- PROBLEM STATEMENT
Look through the records, and whenever a line includes the word "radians", copy it.

BEGIN

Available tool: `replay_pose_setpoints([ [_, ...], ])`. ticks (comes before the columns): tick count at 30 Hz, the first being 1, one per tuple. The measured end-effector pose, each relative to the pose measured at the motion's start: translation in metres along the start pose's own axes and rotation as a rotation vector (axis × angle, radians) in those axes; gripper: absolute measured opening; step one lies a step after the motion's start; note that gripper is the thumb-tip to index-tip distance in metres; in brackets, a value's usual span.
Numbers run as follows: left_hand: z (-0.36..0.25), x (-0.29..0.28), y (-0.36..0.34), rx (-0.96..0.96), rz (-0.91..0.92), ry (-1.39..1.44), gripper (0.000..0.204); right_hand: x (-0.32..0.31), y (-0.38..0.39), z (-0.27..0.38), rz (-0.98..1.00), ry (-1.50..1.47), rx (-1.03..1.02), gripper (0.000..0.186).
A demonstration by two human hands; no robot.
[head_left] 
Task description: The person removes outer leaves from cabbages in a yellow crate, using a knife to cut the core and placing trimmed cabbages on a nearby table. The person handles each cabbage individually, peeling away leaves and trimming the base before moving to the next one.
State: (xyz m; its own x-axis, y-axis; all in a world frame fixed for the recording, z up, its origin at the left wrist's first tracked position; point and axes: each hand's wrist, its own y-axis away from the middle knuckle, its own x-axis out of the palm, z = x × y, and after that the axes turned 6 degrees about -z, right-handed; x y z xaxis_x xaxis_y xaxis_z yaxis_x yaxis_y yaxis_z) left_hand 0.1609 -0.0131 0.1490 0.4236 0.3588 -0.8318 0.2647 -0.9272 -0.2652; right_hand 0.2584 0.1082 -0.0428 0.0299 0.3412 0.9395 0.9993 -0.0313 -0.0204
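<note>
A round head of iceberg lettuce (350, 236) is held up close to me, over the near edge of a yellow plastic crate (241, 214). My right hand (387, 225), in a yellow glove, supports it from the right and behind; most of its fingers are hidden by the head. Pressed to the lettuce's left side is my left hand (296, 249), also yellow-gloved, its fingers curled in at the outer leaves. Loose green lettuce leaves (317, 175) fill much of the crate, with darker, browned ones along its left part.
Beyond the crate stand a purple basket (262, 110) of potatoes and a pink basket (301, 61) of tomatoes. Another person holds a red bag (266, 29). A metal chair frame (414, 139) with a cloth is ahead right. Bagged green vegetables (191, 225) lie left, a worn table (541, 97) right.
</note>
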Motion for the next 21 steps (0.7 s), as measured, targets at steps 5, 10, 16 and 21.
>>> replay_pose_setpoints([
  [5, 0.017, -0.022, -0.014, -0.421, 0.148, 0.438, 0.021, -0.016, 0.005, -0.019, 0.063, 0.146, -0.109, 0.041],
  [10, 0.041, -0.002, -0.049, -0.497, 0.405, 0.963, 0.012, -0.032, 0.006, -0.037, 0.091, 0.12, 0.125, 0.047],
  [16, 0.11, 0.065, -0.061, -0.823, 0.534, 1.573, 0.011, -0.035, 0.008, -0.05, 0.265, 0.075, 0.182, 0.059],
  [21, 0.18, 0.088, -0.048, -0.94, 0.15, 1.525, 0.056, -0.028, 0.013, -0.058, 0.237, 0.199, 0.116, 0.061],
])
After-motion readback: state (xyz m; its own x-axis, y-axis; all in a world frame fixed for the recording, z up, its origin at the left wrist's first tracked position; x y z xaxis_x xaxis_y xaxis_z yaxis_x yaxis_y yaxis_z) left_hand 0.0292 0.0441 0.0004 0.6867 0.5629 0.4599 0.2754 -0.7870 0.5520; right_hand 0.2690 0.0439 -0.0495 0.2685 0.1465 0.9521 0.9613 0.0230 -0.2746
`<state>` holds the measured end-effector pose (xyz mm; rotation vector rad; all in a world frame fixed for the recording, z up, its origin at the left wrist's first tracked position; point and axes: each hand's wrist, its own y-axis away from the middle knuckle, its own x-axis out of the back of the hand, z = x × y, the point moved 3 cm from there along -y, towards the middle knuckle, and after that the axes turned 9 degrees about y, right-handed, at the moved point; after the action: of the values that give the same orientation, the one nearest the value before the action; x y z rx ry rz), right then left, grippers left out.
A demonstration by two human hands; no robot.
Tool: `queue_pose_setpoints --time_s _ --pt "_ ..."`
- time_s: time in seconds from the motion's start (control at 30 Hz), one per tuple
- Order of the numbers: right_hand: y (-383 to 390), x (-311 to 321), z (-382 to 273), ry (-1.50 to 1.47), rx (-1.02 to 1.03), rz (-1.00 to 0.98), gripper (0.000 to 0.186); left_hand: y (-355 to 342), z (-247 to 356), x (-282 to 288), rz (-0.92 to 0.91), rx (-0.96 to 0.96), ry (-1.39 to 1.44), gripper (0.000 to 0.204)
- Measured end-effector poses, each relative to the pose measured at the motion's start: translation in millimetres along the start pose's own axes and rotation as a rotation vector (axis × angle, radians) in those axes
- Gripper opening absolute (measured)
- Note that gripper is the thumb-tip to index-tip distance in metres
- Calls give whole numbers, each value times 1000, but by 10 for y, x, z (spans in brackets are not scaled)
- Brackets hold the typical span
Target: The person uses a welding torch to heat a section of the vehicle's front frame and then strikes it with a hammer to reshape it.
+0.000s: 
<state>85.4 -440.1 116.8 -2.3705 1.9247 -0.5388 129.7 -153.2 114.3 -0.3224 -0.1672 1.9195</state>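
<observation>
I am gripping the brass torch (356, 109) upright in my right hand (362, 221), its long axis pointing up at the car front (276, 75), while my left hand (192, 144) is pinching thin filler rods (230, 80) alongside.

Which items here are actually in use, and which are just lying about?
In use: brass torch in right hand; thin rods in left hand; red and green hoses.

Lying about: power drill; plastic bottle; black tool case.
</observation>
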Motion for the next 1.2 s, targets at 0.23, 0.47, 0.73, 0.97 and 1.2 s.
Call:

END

- RESULT FOR THIS EXERCISE
Available tool: `replay_pose_setpoints([ [_, ...], ])`. ticks (comes before the columns): tick count at 30 Hz, the first being 1, one per tuple. The measured end-effector pose, each relative to the pose measured at the motion's start: translation in metres along the start pose's own axes and rotation as a rotation vector (axis × angle, radians) in those axes; gripper: absolute measured opening; step one lies a step after the motion's start; note that gripper is the thumb-tip to index-tip distance in metres; in brackets, a value's usual span.
- Measured end-effector poses, each relative to the pose measured at the motion's start: translation in millimetres along the start pose's own axes and rotation as a rotation vector (axis × angle, radians) in those axes

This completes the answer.